EXERCISE: The full listing below should be repeated exactly.

SUPPLIED MATERIAL:
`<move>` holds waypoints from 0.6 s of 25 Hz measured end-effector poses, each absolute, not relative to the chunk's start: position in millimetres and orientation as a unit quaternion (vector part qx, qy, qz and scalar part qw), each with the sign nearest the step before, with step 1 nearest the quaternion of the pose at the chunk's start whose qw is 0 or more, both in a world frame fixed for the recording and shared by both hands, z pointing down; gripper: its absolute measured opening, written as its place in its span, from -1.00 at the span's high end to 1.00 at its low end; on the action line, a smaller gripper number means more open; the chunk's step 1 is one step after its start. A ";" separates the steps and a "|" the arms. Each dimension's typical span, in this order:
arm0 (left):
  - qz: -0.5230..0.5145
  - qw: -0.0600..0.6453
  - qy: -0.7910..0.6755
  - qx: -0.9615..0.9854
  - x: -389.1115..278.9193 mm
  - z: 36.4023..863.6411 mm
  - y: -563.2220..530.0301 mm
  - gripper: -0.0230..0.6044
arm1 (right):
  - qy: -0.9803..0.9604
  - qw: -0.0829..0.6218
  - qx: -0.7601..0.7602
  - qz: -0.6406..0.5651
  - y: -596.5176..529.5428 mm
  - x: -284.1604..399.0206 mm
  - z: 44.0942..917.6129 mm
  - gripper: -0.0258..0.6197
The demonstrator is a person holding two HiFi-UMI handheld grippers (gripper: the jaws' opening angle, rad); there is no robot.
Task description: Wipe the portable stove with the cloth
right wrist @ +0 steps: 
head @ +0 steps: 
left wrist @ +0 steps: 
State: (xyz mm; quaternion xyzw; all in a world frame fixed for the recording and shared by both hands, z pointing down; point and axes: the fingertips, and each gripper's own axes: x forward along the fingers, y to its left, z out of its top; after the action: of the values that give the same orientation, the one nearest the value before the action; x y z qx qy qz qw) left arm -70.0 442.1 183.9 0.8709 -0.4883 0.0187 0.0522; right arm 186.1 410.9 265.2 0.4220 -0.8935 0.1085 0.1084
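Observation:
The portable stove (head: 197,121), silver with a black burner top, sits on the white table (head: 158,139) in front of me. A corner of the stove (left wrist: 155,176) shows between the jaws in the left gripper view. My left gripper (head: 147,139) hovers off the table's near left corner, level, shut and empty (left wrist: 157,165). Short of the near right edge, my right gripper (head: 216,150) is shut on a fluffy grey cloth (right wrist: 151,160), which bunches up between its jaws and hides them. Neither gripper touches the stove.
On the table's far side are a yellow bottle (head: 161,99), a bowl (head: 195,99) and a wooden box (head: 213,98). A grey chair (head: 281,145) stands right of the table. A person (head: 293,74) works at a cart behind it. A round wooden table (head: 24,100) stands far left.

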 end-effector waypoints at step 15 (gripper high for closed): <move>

TASK ANSWER:
`<move>` holds waypoints from 0.6 s of 25 Hz measured end-effector poses, each absolute, not relative to the chunk's start: position in millimetres and orientation as a unit quaternion (vector part qx, qy, qz and scalar part qw), each with the sign nearest the step before, with step 1 nearest the quaternion of the pose at the chunk's start whose qw is 0 or more, both in a world frame fixed for the recording and shared by both hands, z pointing down; gripper: its absolute measured opening, written as its place in its span, from -1.00 at the span's high end to 1.00 at its low end; on the action line, a smaller gripper number means more open; the chunk's step 1 is one step after its start. A ";" separates the steps and a "|" the arms. Each dimension's typical span, in this order:
arm0 (left):
  - qz: -0.5230..0.5145
  - qw: -0.0600..0.6453
  - qy: -0.7910..0.6755
  - qx: -0.9615..0.9854
  - x: -389.1115..278.9193 mm
  - z: 36.4023..863.6411 mm
  - y: -563.2220..530.0301 mm
  - gripper: -0.0230..0.6044
arm1 (right):
  - qy: -0.9803..0.9604
  - qw: -0.0829..0.6218
  - qx: -0.7601..0.7602
  - qz: -0.6406..0.5651
  - y: -596.5176..529.5428 mm
  - x: -284.1604..399.0206 mm
  - z: 44.0942..917.6129 mm
  - gripper: -0.0258..0.6197
The demonstrator is a person holding two HiFi-UMI handheld grippers (gripper: the jaws' opening angle, rad); there is no robot.
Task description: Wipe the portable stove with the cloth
right wrist @ +0 steps: 
head @ +0 steps: 
left wrist @ +0 steps: 
State: (xyz mm; quaternion xyzw; all in a world frame fixed for the recording and shared by both hands, z pointing down; point and axes: the fingertips, and each gripper's own axes: x forward along the fingers, y to its left, z out of its top; after the action: of the values that give the same orientation, the one nearest the value before the action; x y z qx qy qz qw) left arm -70.0 442.1 183.9 0.8709 -0.4883 0.0187 0.0522; right arm 186.1 410.9 265.2 0.4220 -0.8935 0.1085 0.1084
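Observation:
The portable stove (head: 197,121), silver with a black burner top, sits on the white table (head: 158,139) in front of me. A corner of the stove (left wrist: 155,176) shows between the jaws in the left gripper view. My left gripper (head: 147,139) hovers off the table's near left corner, level, shut and empty (left wrist: 157,165). Short of the near right edge, my right gripper (head: 216,150) is shut on a fluffy grey cloth (right wrist: 151,160), which bunches up between its jaws and hides them. Neither gripper touches the stove.
On the table's far side are a yellow bottle (head: 161,99), a bowl (head: 195,99) and a wooden box (head: 213,98). A grey chair (head: 281,145) stands right of the table. A person (head: 293,74) works at a cart behind it. A round wooden table (head: 24,100) stands far left.
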
 end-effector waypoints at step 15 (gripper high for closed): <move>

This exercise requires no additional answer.